Gas flow control device

A gas flow control device including a body means defining an inlet, an outlet and a gas flow passage therebetween a main valve disposed in the passage and comprising a primary valve movable between a closed position that prevents flow through the passage and an open position that permits flow therethrough; a primary diaphragm operably connected to the primary valve and supported by the body means, the primary diaphragm defining within the body and separating a primary reference chamber from a primary regulator chamber located in the passage and the pressure in the primary reference chamber exerting a force tending to open the primary valve; and a primary bias means biasing the primary valve toward its open position.
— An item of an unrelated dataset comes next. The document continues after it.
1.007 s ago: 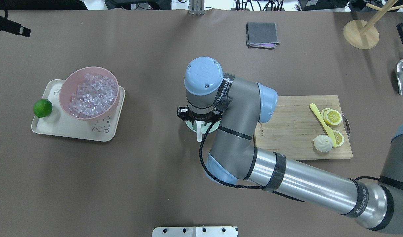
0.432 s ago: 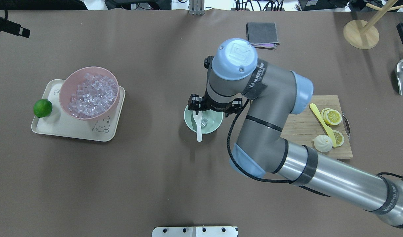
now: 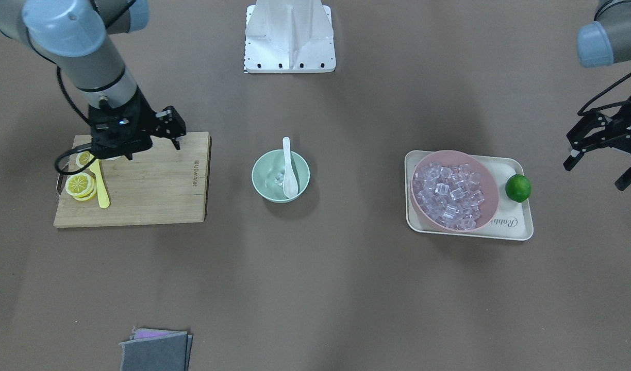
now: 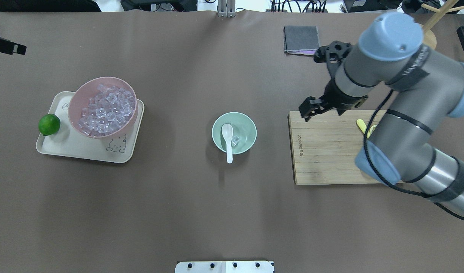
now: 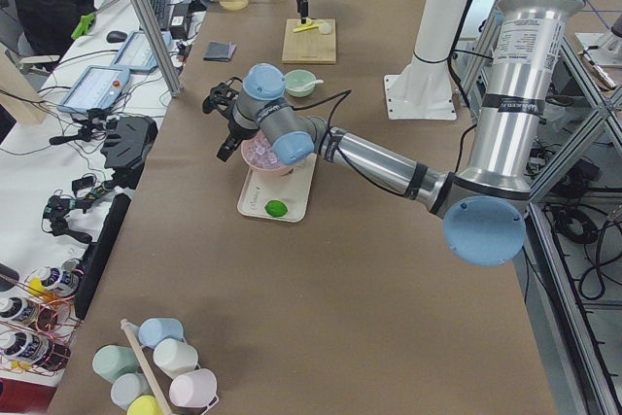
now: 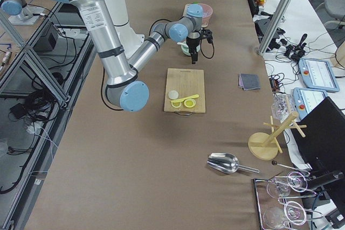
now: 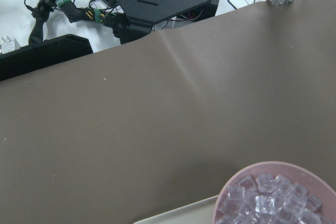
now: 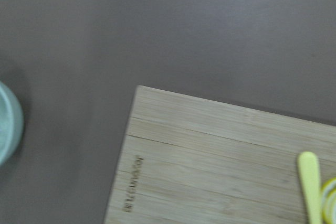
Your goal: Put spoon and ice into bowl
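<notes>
- Nearest the robot's side of the table, the handle of the white spoon stuck out over the near rim of the mint-green bowl. Its long axis ran straight away from the robot, and its scoop lay inside the bowl.
- The bowl stood at mid-table, midway between the two arms. One clear ice cube lay on its floor, just beside the spoon's scoop on the robot's right.
- With spoon and ice both in the bowl, the task looked complete, so any coming move was probably a retreat rather than a grasp.
- Further out, the right gripper hung above the far corner of the wooden cutting board, on the side closest to the bowl. Its fingers were spread and held nothing. The bowl lay well apart from it, toward the robot's left.
- The left gripper was also spread and empty. It hovered past the outer end of the cream tray, near the lime.
- Of the two, the right gripper was nearer the bowl, while the left was nearer the pink bowl heaped with ice cubes, should more ice be wanted.
</notes>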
Also included in the device is a secondary valve disposed in the passage between the primary valve and the outlet, the secondary valve movable between a closed position that prevents flow through the passage and an open position that permits flow therethrough; a secondary diaphragm operably connected to the secondary valve and supported by the body, the secondary diaphragm defining with the body and separating a secondary reference chamber from a secondary regulator chamber located in the passage and the pressure in the secondary regulator chamber exerting a force tending to close the secondary valve; a secondary bias means biasing the secondary valve toward the open position and a control passage providing communication between the primary reference chamber and the outlet.
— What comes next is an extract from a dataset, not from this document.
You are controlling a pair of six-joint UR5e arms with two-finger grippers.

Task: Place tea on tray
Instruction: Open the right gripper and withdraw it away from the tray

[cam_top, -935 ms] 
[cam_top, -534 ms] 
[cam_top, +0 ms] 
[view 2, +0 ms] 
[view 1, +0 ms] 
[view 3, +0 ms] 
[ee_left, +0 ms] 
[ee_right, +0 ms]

BACKGROUND OF THE INVENTION 
This application relates generally to a gas flow control device and, more 
particularly, to such a device in which full rated flow is preceded by a 
period of reduced flow that effects limited combustion in a burner. 
The safe operation of many gas burners, particularly those enclosed in 
relatively compact combustion chambers, requires a start-up period of 
reduced gas flow preceding full rated flow. During the period of reduced 
flow, there is developed sufficient draft through the combustion chamber 
to support combustion of the subsequent full rated flow. 
There have been developed and proposed various gas flow control devices, 
commonly known as stepped opening or slow opening valves that can delay 
full rated gas flow to a burner. Although many of these devices 
effectively accomplish the desired delay in full rated flow, they suffer 
from a number of individual and collective disadvantages including, for 
example, critical operation characteristics and high construction costs. 
Examples of stepped opening valves are disclosed in U.S. Pat. Nos. 
3,300,174; 3,386,467; 3,351,085; 3,354,901; 3,502,101; 3,552,430; 
3,578,243; 3,721,263; 3,776,268; 3,800,823; 3,880,186; 3,896,857; 
4,009,861; 4,060,370; 4,217,928 and 4,254,796. 
The object of this invention, therefore, is to provide an improved, 
relatively low cost gas flow control device that efficiently provides an 
initial period of reduced gas flow preceding full rated gas flow. 
SUMMARY OF THE INVENTION 
The invention is a gas flow control device including a body means defining 
an inlet, an outlet and a gas flow passage therebetween a main valve 
disposed in the passage and comprising a primary valve movable between a 
closed position that prevents flow through the passage and an open 
position that permits flow therethrough; a primary diaphragm operably 
connected to the primary valve and supported by the body means, the 
primary diaphragm defining with the body and separating a primary 
reference chamber from a primary regulator chamber located in the passage 
and the pressure in the primary reference chamber exerting a force tending 
to open the primary valve; and a primary bias means biasing the primary 
valve toward its open position. Also included in the device is a secondary 
valve disposed in the passage between the primary valve and the outlet, 
the secondary valve movable between a closed position that prevents flow 
through the passage and an open position that permits flow therethrough; a 
secondary diaphragm operably connected to the secondary valve and 
supported by the body, the secondary diaphragm defining with the body and 
separating a secondary reference chamber from a secondary regulator 
chamber located in the passage and the pressure in the secondary regulator 
chamber exerting a force tending to close the secondary valve; a secondary 
bias means biasing the secondary valve toward the open position and a 
control passage providing communication between the primary reference 
chamber and the outlet. During a start-up period the primary valve 
regulates outlet pressure at a reduced pressure while gas flow between the 
outlet and the primary reference chamber provides a subsequent increase in 
the outlet pressure. 
According to one feature of the invention the control passage comprises a 
check valve providing restricted flow from the outlet to the primry 
reference chamber and full flow from the primary reference chamber to the 
outlet. The restricted flow through the check valve controls the increase 
in outlet pressure while the full flow permits rapid dumping of the 
primary reference chamber after shut-off. 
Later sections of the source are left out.